On April 24, 2005, Plaintiff's decedent, Miguel Garcia ("Garcia"), and Derek Andrade went to the Grayland train station in Chicago to catch a train to return to Andrade's home in Round Lake. Garcia and Andrade planned to catch the final train of that day, which arrived during the 8pm hour. Garcia and Andrade arrived at Grayland on the east side of the tracks and, because there were no posted train schedules on the east side, crossed over a pedestrian walkway to the west side of the tracks to look at a schedule. While on the west platform, the two men saw a train approaching from the south. Thinking this train was theirs, Garcia and Andrade began to jog across the tracks to get to the east platform to catch the train. Andrade crossed first, and by the time Garcia ran in front of the train, he did not have sufficient time to get across. He was struck and killed.
The train station was owned, operated, and controlled by Metra, an Illinois corporation. The train that struck Garcia was owned by National Railroad Passenger Corporation ("Amtrak"). On June 29, 2005, Plaintiff sued Defendants Amtrak, Metra, and the City of Chicago in the Circuit Court of Cook County alleging negligence under state law. Approximately one month later, Amtrak removed the case to our court, relying on the jurisdictional basis provided in 28 U.S.C. § 1349.*fn1
The parties began a nine-month discovery process, during which Plaintiff named Litwornia as a retained expert witness.
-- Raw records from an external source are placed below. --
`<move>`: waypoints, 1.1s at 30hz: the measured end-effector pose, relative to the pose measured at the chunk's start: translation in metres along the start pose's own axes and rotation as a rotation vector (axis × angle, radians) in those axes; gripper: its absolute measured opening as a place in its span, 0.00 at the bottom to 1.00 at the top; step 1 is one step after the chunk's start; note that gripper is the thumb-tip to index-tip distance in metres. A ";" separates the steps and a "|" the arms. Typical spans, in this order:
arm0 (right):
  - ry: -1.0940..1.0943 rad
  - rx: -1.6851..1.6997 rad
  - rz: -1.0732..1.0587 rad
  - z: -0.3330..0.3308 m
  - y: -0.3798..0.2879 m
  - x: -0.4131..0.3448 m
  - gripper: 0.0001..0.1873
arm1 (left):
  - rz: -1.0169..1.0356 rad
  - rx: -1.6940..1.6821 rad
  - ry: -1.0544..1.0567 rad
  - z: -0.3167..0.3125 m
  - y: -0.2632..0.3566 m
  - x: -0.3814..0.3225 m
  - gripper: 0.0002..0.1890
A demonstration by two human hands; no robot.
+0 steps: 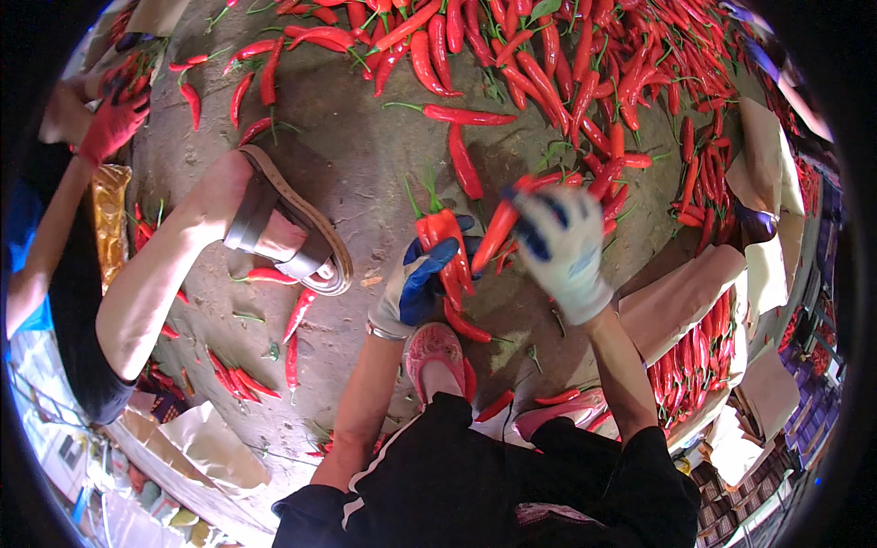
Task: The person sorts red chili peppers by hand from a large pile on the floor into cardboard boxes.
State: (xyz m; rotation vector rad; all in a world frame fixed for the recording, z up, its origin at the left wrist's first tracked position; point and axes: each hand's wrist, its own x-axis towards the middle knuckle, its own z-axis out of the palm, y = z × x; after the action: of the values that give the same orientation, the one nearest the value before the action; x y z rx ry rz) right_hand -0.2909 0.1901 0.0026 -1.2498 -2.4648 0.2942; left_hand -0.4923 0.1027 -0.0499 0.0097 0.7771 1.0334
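My left hand (pixel 419 281), in a white glove with a blue-coated palm, is closed around a small bunch of red chili peppers (pixel 442 233), their green stems pointing away from me. Just to its right, my right hand (pixel 565 240), in a similar glove and slightly blurred, grips a single red chili pepper (pixel 499 229) that slants down toward the bunch. Below my left hand, one chili pepper (pixel 466 325) lies on the floor beside my pink shoe (pixel 433 356). More loose peppers lie beyond and partly behind my right hand.
A large heap of red chili peppers (pixel 582 61) spreads across the far floor. At right stands a paper-lined crate (pixel 692 363) packed with peppers. A co-worker's sandalled foot (pixel 288 233) rests at left, with a red-gloved hand (pixel 120 120) farther back. Scattered peppers (pixel 240 380) lie lower left.
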 end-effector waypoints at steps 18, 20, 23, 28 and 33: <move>-0.388 -0.056 0.148 0.075 -0.044 0.028 0.37 | 0.266 -0.208 -0.176 -0.013 0.003 -0.020 0.43; -0.486 0.097 -0.021 0.061 -0.053 -0.011 0.34 | 0.280 -0.218 -0.198 -0.007 0.008 -0.018 0.43; -0.465 0.557 0.024 0.040 -0.042 -0.049 0.25 | 0.254 -0.126 -0.157 -0.003 0.009 -0.010 0.43; -0.072 0.396 0.525 -0.017 0.024 -0.041 0.21 | 0.158 0.005 -0.070 0.004 0.003 0.005 0.35; -0.437 -0.029 0.566 -0.014 0.037 -0.056 0.29 | 0.097 -0.102 -0.080 -0.005 -0.019 0.004 0.34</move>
State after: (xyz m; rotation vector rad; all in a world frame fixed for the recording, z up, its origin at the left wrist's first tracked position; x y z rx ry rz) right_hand -0.2275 0.1665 -0.0093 -2.0692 -2.3896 0.7466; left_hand -0.4795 0.0939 -0.0629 0.0014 0.6557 1.1575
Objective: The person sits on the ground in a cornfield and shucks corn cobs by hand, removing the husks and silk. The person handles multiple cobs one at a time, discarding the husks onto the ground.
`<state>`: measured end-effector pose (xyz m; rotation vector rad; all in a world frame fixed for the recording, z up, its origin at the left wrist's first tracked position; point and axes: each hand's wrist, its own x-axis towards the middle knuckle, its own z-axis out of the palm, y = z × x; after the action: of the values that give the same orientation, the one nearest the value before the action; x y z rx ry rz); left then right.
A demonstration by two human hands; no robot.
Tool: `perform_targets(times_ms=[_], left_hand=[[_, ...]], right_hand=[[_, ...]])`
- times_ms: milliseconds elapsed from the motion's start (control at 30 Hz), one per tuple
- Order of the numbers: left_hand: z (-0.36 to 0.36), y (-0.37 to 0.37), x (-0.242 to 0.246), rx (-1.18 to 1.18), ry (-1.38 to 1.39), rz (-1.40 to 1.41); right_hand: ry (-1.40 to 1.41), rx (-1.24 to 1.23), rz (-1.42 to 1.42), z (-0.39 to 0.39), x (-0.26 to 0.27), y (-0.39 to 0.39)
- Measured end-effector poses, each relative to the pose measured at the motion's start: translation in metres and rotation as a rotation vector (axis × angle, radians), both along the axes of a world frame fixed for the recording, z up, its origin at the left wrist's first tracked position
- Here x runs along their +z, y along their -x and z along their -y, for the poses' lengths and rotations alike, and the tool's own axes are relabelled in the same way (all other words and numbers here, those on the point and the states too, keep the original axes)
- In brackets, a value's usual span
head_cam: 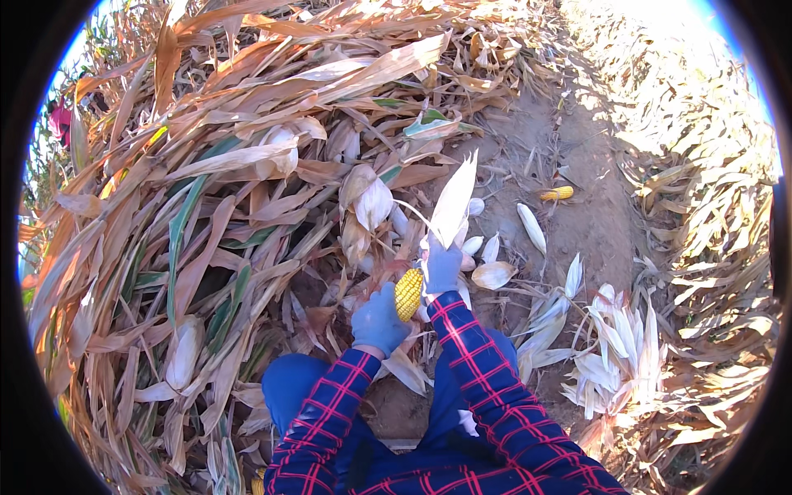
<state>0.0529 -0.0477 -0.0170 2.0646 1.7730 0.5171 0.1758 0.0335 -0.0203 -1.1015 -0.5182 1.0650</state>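
A yellow ear of corn [408, 295] with bared kernels is between my two hands. My left hand [378, 318], in a grey-blue work glove, is wrapped around its left side. My right hand [443, 266], gloved alike, grips a pale corn husk [455, 201] at the ear's far right end; the husk points up and away. The right fingers are partly hidden behind the glove and husk. Just beyond, an ear still in its husk [373, 203] hangs from the dry stalks. Loose husk pieces [493, 275] lie right of my right hand.
A thick heap of dry corn stalks and leaves [235, 179] fills the left side. A bare yellow ear [557, 193] rests on the soil [594, 223]. Stripped husks [612, 359] are piled at right. Another yellow ear [258, 484] shows near my left elbow. Pink clothing [60, 120] appears far left.
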Motion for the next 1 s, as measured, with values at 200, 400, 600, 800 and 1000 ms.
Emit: perform_targets(times_ms=[200,400,600,800,1000], left_hand=[[0.001,0.002,-0.006,-0.096,0.391,0.729],[-0.009,0.020,-0.025,-0.301,0.616,1.059],[-0.009,0.022,-0.017,-0.496,0.654,1.081],[0.001,0.000,-0.022,-0.322,0.809,1.214],[0.000,0.012,-0.022,-0.351,1.105,1.457]], right_hand=[[-0.167,0.071,0.207,-0.010,-0.036,-0.001],[-0.018,0.224,-0.278,0.013,0.048,-0.010],[0.034,0.383,-0.337,0.028,0.054,-0.033],[0.030,0.085,-0.158,0.021,0.040,-0.026],[-0.067,0.301,-0.440,0.024,0.055,-0.037]])
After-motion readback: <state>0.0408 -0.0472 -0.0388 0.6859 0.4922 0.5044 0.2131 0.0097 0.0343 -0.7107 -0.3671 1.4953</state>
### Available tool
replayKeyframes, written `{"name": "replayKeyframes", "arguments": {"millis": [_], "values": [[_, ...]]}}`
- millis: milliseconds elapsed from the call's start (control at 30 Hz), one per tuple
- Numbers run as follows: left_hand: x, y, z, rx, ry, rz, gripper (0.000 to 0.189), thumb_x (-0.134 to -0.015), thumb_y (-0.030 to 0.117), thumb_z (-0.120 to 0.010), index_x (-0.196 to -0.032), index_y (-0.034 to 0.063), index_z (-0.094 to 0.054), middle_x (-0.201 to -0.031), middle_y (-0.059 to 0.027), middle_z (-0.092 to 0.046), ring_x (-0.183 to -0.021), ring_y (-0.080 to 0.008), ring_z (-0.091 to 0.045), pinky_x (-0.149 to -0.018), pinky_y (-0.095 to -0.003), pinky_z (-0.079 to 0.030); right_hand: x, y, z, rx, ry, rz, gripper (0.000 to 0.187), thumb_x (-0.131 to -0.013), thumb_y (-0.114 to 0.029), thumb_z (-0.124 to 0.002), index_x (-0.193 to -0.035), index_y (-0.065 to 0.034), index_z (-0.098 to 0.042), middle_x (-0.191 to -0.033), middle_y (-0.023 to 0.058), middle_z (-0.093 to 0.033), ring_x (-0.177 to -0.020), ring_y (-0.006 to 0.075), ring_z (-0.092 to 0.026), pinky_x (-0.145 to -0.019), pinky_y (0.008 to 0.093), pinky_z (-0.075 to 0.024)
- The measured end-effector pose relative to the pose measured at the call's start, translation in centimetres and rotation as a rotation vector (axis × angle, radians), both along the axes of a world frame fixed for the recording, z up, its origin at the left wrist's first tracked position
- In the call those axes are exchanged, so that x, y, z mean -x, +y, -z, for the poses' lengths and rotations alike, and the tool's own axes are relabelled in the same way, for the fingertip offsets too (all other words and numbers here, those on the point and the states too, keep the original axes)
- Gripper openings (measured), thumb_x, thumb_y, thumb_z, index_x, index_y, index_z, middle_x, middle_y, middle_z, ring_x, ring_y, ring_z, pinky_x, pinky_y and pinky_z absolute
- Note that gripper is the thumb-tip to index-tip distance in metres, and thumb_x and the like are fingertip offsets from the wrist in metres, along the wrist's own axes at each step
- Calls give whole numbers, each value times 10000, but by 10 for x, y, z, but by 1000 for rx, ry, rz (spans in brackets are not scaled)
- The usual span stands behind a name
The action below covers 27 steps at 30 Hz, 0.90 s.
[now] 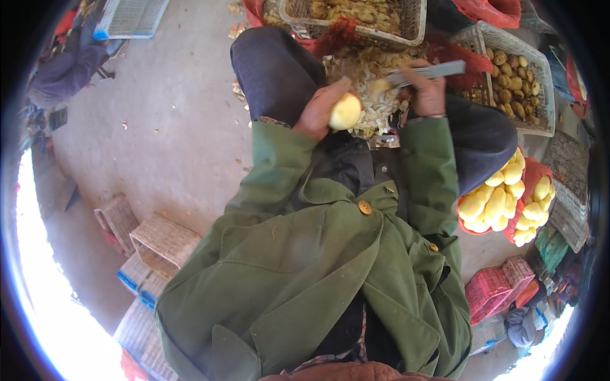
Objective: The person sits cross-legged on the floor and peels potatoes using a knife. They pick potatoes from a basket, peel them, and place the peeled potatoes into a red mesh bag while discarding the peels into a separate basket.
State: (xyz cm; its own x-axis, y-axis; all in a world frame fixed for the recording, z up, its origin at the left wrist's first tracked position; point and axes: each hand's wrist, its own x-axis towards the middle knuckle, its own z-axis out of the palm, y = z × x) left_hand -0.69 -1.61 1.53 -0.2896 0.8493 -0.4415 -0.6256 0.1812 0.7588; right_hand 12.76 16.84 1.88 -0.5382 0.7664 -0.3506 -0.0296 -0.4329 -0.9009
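Observation:
My left hand (pixel 322 108) is closed around a pale, peeled potato (pixel 345 112). My right hand (pixel 425 90), slightly blurred by motion, grips a tool with a flat grey metal part (pixel 441 69); its exact kind cannot be told. A small yellowish piece (pixel 380 86) shows at the tool's left end. Below and between the hands lies a heap of peelings (pixel 374 116). Unpeeled potatoes (pixel 517 83) fill part of a plastic crate (pixel 548 95) at the upper right. Peeled potatoes (pixel 493 202) fill red mesh bags (pixel 529 178) beside my right knee.
A crate with peelings (pixel 417 28) stands beyond my hands. Red mesh (pixel 460 62) lies by the potato crate. Plastic crates (pixel 167 240) are at the lower left and a pink crate (pixel 491 290) at the lower right. Another person (pixel 66 71) sits at the upper left.

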Motion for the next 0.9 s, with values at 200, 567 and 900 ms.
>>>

The discovery disclosures specified that he would discuss all safety violations committed by the defendants; applicable regulations and other safety industry standards that were violated by the defendants; safe custom and practice in train station operation, maintenance, control and/or supervision; ... [and] his duties with respect to safety at train stations where he worked.
Exh. G to Def.'s Motion to Bar the Testimony of Alexander J. Litwornia. He was to offer specific testimony about the condition of Metra's Grayland Train Station and how the conditions of this station contributed to the death of Miguel Garcia ... [particularly] the lighting, track design, station design, the layout of the station, the structures and any other aspects of Grayland Train Station....It will be his opinion that the poor lighting conditions, the malfunctioning lights and/or any other problems with the lighting contributed to the April 24, 2005 accident.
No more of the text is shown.